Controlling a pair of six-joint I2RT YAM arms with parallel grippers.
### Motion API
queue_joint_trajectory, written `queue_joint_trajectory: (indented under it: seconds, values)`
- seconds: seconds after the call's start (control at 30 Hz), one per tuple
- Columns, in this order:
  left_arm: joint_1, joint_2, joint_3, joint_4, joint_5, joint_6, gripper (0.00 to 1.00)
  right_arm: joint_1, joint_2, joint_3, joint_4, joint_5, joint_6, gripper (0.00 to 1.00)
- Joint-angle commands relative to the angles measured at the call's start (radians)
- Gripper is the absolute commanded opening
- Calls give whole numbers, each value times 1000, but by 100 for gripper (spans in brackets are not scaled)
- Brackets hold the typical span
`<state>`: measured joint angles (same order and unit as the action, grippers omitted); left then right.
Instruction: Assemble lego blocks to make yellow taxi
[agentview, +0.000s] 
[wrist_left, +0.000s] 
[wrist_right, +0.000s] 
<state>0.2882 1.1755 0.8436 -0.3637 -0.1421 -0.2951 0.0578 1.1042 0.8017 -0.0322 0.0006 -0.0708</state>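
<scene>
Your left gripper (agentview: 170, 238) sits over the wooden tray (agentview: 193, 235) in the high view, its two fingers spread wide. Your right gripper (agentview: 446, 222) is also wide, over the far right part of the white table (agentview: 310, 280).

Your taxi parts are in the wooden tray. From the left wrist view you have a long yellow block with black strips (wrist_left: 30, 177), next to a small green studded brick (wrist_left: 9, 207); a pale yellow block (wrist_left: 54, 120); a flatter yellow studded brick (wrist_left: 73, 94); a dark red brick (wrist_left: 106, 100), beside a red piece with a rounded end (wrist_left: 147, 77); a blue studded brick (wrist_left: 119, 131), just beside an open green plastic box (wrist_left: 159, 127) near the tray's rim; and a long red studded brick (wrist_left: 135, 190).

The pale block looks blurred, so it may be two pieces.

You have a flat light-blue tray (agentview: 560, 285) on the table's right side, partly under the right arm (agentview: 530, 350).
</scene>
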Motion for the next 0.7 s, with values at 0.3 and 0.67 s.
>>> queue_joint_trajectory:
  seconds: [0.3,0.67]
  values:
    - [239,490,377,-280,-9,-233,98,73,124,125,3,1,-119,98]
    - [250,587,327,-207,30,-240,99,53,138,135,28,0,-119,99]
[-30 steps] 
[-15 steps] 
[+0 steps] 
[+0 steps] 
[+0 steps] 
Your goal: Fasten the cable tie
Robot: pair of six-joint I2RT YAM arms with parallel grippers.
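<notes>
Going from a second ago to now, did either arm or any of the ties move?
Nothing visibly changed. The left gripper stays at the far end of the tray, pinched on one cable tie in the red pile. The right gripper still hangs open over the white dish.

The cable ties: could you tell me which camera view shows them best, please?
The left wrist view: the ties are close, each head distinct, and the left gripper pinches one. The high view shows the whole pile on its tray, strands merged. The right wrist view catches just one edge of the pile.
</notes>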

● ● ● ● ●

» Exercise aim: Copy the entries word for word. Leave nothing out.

» Answer section:
Controlling a pair of six-joint I2RT YAM arms with parallel grippers.
### Motion API
queue_joint_trajectory, written `queue_joint_trajectory: (indented under it: seconds, values)`
- seconds: seconds after the call's start (control at 30 Hz), one per tuple
- Columns, in this order:
  left_arm: joint_1, joint_2, joint_3, joint_4, joint_5, joint_6, gripper (0.00 to 1.00)
  right_arm: joint_1, joint_2, joint_3, joint_4, joint_5, joint_6, gripper (0.00 to 1.00)
- Joint-angle commands relative to the angles measured at the call's start (radians)
- Gripper is the absolute commanded opening
- Calls give whole numbers, each value times 1000, but by 100 for gripper (spans in brackets are not scaled)
- Brackets hold the typical span
`<state>`: measured joint angles (same order and unit as the action, grippers omitted); left then right.
Instruction: Assemble lego blocks to make yellow taxi
[agentview, +0.000s] 
[wrist_left, +0.000s] 
[wrist_right, +0.000s] 
<state>0.2882 1.1755 0.8436 -0.3637 -0.1421 -0.2951 0.0578 1.1042 0.8017 -0.0322 0.0006 -0.0708</state>
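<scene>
Your left gripper (agentview: 170, 238) sits over the wooden tray (agentview: 193, 235) in the high view, its two fingers spread wide. Your right gripper (agentview: 446, 222) is also wide, over the far right part of the white table (agentview: 310, 280).

Your taxi parts are in the wooden tray. From the left wrist view you have a long yellow block with black strips (wrist_left: 30, 177), next to a small green studded brick (wrist_left: 9, 207); a pale yellow block (wrist_left: 54, 120); a flatter yellow studded brick (wrist_left: 73, 94); a dark red brick (wrist_left: 106, 100), beside a red piece with a rounded end (wrist_left: 147, 77); a blue studded brick (wrist_left: 119, 131), just beside an open green plastic box (wrist_left: 159, 127) near the tray's rim; and a long red studded brick (wrist_left: 135, 190).

The pale block looks blurred, so it may be two pieces.

You have a flat light-blue tray (agentview: 560, 285) on the table's right side, partly under the right arm (agentview: 530, 350).
</scene>
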Motion for the next 0.7 s, with values at 0.3 and 0.67 s.
>>> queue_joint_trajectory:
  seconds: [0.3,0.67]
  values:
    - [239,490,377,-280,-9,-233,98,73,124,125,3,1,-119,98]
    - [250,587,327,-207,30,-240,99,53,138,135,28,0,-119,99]
[-30 steps] 
[-15 steps] 
[+0 steps] 
[+0 steps] 
[+0 steps] 
Your goal: Fasten the cable tie
Robot: pair of six-joint I2RT YAM arms with parallel grippers.
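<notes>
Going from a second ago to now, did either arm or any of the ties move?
Nothing visibly changed. The left gripper stays at the far end of the tray, pinched on one cable tie in the red pile. The right gripper still hangs open over the white dish.

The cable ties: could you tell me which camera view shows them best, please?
The left wrist view: the ties are close, each head distinct, and the left gripper pinches one. The high view shows the whole pile on its tray, strands merged. The right wrist view catches just one edge of the pile.
</notes>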

Nothing remains to be added to the response.